LEV's pharmacological profile has been presumed to relate to a distinctive mechanism of action (9). Additionally, LEV does not seem to act by means of any of the three main mechanisms currently accepted for the antiseizure action of established AEDs: (i) γ-aminobutyratergic (GABAergic) facilitation, (ii) inhibition of Na+ channels, or (iii) modulation of low-voltage activated Ca2+ currents (9, 10). Previous studies revealed that LEV binds saturably, reversibly, and stereospecifically to an unidentified binding site in rat brain (11). Screening of a large number of known AEDs and other neuroactive compounds failed to identify any with high affinity for the LEV-binding site (11), providing support for the novelty of the LEV-binding site. Testing a series of LEV analogs revealed a strong correlation between their affinities for the brain binding site and their antiseizure potencies in the audiogenic mouse model of epilepsy (11). This finding indicates a functional role for the unidentified brain binding site in the antiseizure actions of LEV.

Detection of a LEV-binding site in brain provided the rationale to search for the LEV-binding molecule. Further characterization of the binding site led to its classification as an integral membrane protein of widespread distribution in brain, localized in neurons and enriched in the synaptic vesicle membrane fraction (11, 12). SDS/PAGE on the LEV-binding protein from brain membranes cross-linked to a tritiated photoaffinity LEV derivative determined that the protein has an apparent molecular mass of ≈90 kDa (12). Among possible candidate proteins matching these characteristics is the synaptic vesicle protein 2 (SV2).

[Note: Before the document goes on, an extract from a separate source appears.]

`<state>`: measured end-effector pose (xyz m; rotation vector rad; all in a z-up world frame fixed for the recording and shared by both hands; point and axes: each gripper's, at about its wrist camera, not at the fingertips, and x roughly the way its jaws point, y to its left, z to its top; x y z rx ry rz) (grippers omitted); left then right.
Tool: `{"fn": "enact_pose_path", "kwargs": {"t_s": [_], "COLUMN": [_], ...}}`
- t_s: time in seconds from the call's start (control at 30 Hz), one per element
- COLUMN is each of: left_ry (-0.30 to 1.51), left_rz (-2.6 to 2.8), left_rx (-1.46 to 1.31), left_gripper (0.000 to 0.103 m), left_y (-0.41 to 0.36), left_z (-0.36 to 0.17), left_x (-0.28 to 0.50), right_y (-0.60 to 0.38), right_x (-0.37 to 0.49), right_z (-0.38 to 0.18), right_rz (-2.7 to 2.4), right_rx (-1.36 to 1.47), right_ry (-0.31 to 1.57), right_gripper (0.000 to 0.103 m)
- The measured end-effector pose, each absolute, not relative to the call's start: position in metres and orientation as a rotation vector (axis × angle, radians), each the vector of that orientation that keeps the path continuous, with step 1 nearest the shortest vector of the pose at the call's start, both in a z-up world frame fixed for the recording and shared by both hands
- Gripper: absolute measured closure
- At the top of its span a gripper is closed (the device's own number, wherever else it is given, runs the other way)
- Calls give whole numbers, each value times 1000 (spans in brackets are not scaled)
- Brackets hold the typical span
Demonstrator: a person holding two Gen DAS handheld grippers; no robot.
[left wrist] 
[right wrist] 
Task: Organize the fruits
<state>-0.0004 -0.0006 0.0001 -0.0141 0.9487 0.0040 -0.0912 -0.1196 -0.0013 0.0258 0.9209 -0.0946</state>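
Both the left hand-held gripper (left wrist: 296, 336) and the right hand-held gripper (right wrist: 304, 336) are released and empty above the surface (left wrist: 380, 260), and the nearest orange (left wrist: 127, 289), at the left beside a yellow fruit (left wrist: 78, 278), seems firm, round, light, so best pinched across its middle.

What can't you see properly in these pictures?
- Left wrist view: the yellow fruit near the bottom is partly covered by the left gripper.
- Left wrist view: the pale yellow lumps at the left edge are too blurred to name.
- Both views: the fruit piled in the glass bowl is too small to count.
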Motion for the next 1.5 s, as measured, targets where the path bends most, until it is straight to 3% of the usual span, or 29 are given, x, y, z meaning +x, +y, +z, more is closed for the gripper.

SV2, an integral membrane protein present on all synaptic vesicles, is a small gene family consisting of three isoforms, designated SV2A, SV2B, and SV2C. SV2A is the most widely distributed isoform, being nearly ubiquitous in the CNS, as well as being present in endocrine cells (13, 14). SV2B is brain specific, with a wide but not ubiquitous distribution, and SV2C is a minor isoform in brain. The brain distribution of the LEV-binding site, as revealed by autoradiography, matches the equivalent distribution of SV2A as determined by immunocytochemistry (14, 15). Both SV2A-/- and SV2B-/- homozygous knockout (KO) mice have been reported, as well as double A/B KOs (16, 17). SV2A and SV2A/B KOs exhibit a severe seizure phenotype whereas the SV2B KOs do not. Studies of the SV2 KOs indicate that SV2 has a crucial role in the regulation of vesicle function, although not in vesicle biogenesis or synaptic morphology (16, 17).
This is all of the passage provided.